The FDA published a lot of information when nutrition label requirements were updated in 2016, starting with their page “The New Nutrition Facts Label“. They make a point of stating that serving sizes are, again, what people typically consume, not what they should consume. But they also point out this:

More information about FDA serving size

The serving size also has another purpose: it provides a basis for the nutritional facts that follow, because those nutrition facts are based on a single serving, although some foods can also contain the nutrition information for the entire container of food, if people typically eat the entire container. As an example, let’s look at some plain, unfrosted, strawberry Pop-Tarts:

Typical nutrition facts panel

The first thing to notice is that the serving size is two pastries. Why two? Because most people eat two pastries in one sitting. Have you ever seen someone eat just one Pop-Tart out of a package and set the other one aside? Me neither.

Notice that the serving size is also given in grams. If the food in question is provided as a discrete unit (such as one pastry, one cup) this may not seem necessary. But sometimes the serving size is not something that is so discrete, such as “one apple”. Not all apples are the same size, so the weight of a typical apple will be provided so that you know how the apple you are eating compares to the nutrition facts on the package.

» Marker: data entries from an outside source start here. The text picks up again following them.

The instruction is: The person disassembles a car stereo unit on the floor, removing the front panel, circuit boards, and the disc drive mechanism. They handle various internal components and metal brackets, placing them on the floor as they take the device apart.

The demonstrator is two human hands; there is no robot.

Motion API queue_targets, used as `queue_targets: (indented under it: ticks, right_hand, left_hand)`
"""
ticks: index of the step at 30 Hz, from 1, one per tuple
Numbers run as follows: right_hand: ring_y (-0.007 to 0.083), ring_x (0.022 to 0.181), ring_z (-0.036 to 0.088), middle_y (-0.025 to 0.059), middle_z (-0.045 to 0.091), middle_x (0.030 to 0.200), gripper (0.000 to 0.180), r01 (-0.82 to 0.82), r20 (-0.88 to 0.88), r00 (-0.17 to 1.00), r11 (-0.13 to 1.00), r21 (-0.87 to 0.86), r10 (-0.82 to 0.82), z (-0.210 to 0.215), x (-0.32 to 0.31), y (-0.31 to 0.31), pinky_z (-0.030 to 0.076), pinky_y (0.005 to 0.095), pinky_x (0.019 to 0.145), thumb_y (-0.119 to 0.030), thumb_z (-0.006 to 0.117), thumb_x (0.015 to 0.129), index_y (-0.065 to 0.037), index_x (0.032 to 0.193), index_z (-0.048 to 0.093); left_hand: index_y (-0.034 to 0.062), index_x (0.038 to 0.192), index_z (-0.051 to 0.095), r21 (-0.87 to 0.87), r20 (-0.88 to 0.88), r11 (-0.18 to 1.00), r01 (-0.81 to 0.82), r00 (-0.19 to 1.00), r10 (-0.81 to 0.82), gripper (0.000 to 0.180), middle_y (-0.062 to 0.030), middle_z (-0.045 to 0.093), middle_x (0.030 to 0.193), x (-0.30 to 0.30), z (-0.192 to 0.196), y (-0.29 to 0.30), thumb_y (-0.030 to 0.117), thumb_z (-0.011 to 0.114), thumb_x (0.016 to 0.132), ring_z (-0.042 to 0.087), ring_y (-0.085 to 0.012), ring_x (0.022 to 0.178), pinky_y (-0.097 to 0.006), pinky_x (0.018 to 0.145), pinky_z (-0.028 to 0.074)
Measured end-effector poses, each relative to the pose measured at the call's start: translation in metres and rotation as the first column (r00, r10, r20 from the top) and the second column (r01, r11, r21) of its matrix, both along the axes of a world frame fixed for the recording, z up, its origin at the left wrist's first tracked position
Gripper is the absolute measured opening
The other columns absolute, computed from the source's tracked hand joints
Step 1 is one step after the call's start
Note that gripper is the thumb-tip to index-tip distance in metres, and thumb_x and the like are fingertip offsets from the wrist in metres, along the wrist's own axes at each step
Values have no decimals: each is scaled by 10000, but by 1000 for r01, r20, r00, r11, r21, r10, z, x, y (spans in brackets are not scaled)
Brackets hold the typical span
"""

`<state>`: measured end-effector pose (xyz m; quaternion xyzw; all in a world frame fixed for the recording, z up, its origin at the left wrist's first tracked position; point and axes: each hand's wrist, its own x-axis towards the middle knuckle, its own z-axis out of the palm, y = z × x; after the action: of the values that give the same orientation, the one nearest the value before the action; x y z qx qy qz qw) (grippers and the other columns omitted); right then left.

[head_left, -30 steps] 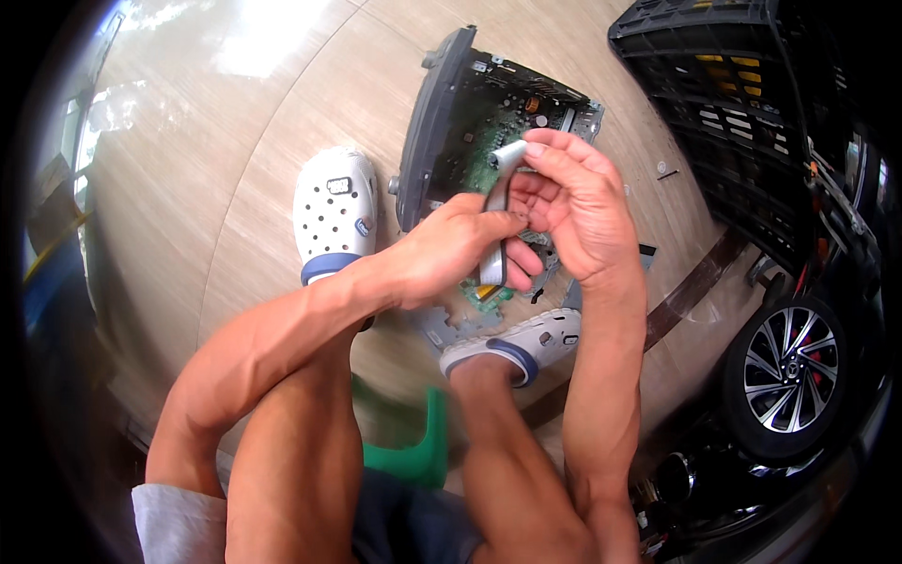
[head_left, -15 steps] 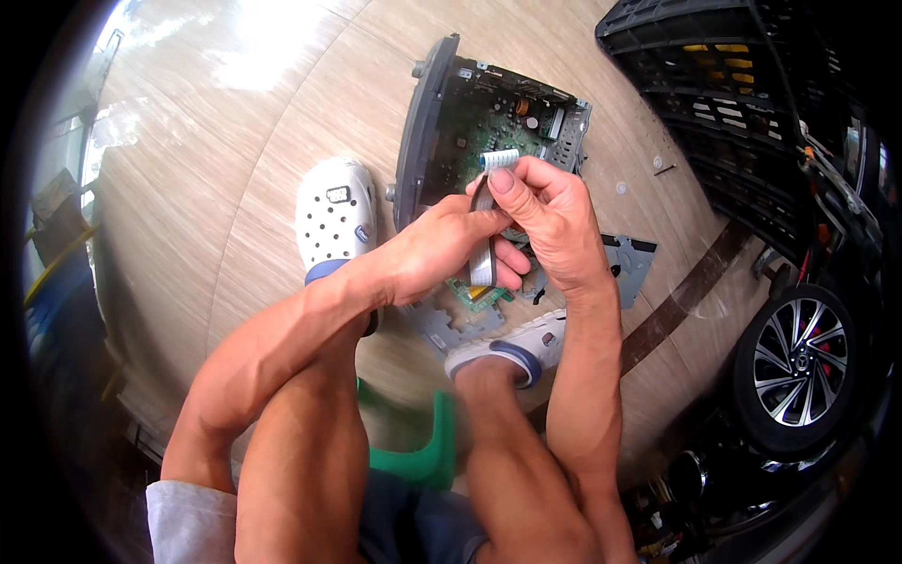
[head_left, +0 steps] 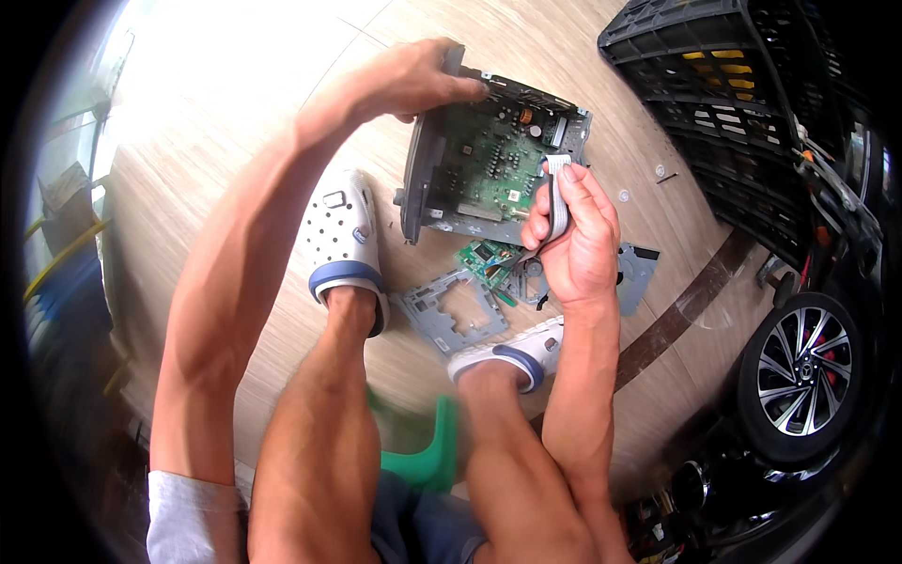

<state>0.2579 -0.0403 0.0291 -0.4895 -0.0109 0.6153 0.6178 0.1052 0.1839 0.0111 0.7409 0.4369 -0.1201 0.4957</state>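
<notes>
An opened car stereo (head_left: 498,155) lies on the floor ahead of me, its green circuit board facing up inside the metal frame. My left hand (head_left: 404,80) is closed round the far upper corner of its dark front panel, thumb over the inner side; the other fingertips are hidden behind the panel. My right hand (head_left: 575,230) pinches a folded flat ribbon cable (head_left: 558,197), grey-white and dark-sided, over the stereo's near right edge. Close below that hand lies a small green circuit board (head_left: 484,256) among loose metal parts.
A grey metal bracket (head_left: 437,305) and a grey plate (head_left: 639,273) lie near my white clogs (head_left: 338,226). A black crate (head_left: 686,85) stands at the right, beside a car wheel (head_left: 803,367). A green stool (head_left: 423,456) is beneath me. A screw (head_left: 667,178) lies near the crate.
My left hand has left the ribbon cable and moved up to the stereo's front panel corner. My right hand, still with the cable, has shifted right and slightly down. The stereo has turned slightly.
</notes>
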Motion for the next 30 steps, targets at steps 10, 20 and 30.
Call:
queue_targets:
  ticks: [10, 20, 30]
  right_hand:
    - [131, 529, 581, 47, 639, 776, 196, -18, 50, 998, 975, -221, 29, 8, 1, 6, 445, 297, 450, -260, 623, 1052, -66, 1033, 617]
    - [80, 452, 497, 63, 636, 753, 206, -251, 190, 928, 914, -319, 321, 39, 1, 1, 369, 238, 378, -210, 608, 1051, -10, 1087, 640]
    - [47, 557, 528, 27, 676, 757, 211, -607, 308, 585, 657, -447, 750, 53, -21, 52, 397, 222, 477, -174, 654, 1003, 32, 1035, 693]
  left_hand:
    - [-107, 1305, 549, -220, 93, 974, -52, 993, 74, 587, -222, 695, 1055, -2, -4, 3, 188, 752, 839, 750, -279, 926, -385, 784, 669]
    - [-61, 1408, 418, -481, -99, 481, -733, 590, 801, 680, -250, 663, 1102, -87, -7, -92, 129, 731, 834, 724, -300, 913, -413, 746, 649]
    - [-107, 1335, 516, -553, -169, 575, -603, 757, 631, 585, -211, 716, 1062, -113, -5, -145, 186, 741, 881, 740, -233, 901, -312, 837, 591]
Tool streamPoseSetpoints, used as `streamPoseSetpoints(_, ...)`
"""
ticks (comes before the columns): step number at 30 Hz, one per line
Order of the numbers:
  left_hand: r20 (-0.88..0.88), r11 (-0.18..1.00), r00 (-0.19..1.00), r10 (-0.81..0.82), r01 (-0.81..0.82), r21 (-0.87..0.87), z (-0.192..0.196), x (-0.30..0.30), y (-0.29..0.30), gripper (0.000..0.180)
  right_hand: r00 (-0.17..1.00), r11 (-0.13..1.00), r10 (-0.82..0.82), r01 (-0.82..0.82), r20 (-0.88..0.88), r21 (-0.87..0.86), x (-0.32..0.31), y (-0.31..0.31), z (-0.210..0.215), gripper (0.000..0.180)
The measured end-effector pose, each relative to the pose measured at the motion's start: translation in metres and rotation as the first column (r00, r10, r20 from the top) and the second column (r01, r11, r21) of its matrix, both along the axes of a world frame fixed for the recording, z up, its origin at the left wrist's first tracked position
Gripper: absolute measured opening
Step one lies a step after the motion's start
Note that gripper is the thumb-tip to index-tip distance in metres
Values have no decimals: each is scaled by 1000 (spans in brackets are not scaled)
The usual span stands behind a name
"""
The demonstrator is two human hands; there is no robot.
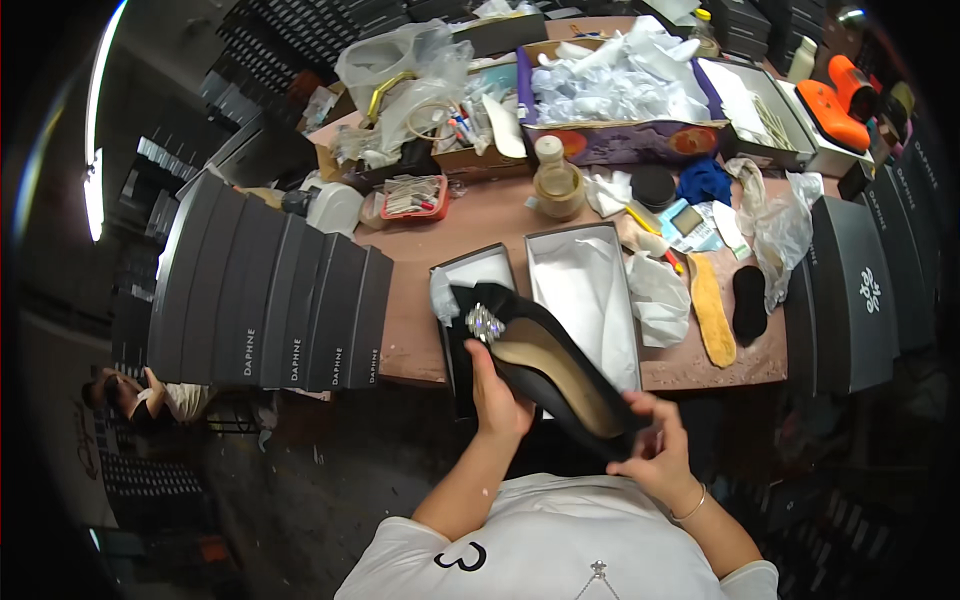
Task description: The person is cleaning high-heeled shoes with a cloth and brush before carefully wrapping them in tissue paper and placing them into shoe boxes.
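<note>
A black pump (560, 345) with a beige insole and a sparkling jewelled ornament (484, 322) on its toe is held tilted in front of me. My left hand (500, 395) grips it along the side near the toe, thumb up by the ornament. At the heel end, my right hand (660, 450) pinches the back of the shoe, its fingers slightly blurred. Beneath lies an open shoebox (533, 240) lined with white tissue paper (585, 285). A dark, white-lined box part (475, 268) sits to its left, partly hidden by the shoe.
Dark shoeboxes (270, 290) stand in a row at the left, with more (850, 290) at the right. A yellow insole (711, 310) and a black insole (749, 303) lie right of the open box. Behind are a jar (560, 190), a red basket (415, 198) and a purple carton (620, 143) of crumpled paper.
</note>
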State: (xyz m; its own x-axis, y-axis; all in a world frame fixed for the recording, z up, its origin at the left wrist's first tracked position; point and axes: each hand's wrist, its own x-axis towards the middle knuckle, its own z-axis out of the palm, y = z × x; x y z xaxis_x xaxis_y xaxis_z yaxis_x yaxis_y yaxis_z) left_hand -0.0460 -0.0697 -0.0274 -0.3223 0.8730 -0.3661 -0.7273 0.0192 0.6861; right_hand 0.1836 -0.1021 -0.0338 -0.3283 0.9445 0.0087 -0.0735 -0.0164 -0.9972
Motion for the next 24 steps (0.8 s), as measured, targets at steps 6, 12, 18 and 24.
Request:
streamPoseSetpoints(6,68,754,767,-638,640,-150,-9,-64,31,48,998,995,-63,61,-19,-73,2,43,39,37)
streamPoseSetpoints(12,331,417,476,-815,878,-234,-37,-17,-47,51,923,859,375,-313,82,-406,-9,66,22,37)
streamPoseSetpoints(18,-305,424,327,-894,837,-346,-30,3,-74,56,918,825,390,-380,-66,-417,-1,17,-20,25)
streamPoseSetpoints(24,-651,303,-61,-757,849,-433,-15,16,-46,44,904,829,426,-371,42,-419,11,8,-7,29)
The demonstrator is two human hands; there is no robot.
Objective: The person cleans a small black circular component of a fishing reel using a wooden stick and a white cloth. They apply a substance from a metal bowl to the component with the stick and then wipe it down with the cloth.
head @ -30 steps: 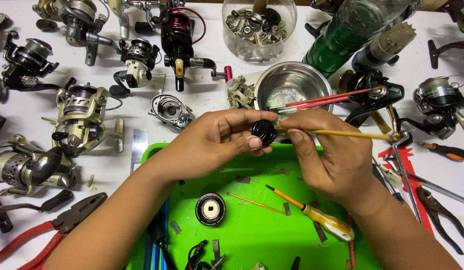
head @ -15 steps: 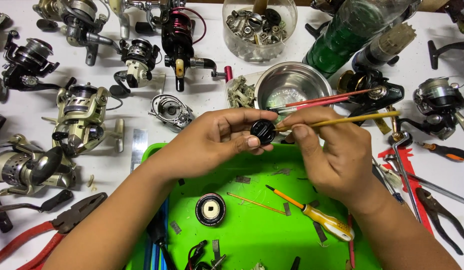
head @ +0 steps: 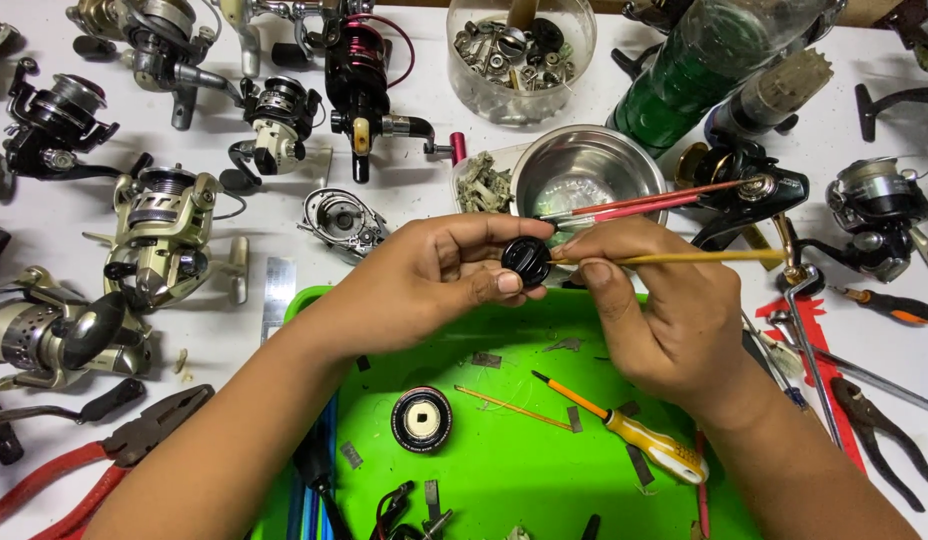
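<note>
Brush handle (head: 684,258) apparently lower than before

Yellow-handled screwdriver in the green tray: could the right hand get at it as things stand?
Probably yes, once freed. The screwdriver lies uncovered in the green tray, just below the right hand, with nothing between them. But that hand holds a thin yellow brush, which it would have to set down first.

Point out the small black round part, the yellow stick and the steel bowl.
small black round part (head: 527,260), head view, on its ribbed black face between the fingers.
yellow stick (head: 684,258), head view, mid-shaft, right of the fingers.
steel bowl (head: 624,150), head view, on its upper right rim.
</note>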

Because the new requirements are based on what people actually eat, many of the serving sizes have increased as well. For example, the serving size for soda used to be 8 fluid ounces, and now it is 12 fluid ounces. Likewise, the serving size for ice cream used to be 1/2 cup; now it’s 2/3 cup:

FDA old and new serving sizes for ice creamBecause of this increase in the serving size, we can see that the calories in a typical serving of ice cream have increased from 130 to 170, and the total fat has gone up from 7 grams to 9 grams.

Notice that on some foods, such as canned soups or boxed meals, the nutrition label may have information for both a single serving and also the entire container, if some people also typically eat the entire container:

FDA serving size two ways

Here’s an example where the serving size is half a muffin, but they also provide nutrition information for the entire muffin.

FDA serving sizes for a muffin

Finally, if the product is a mix of some sort (such as cake mix or brownie mix) where you add other ingredients before eating it, the serving size is provided both for the raw form (“1/4 cup dry mix” in this case) and the finished form of “per baked container” of which you will get 12 when you are done:

FDA serving size for foods you prepare at home


The important thing to remember is that a serving size is not what you are meant to actually eat—it’s based on what people typically eat. If a serving size seems small to you, then it’s because you are eating more than most people typically do, and if it seems large to you, then it’s because you eat less than what people typically do.

What’s key is not that you use the nutrition information for any one food product as a guide, but to look at what you typically eat in a day and make informed choices on a day-to-day, rather than a meal-to-meal or even food item-to-food item basis.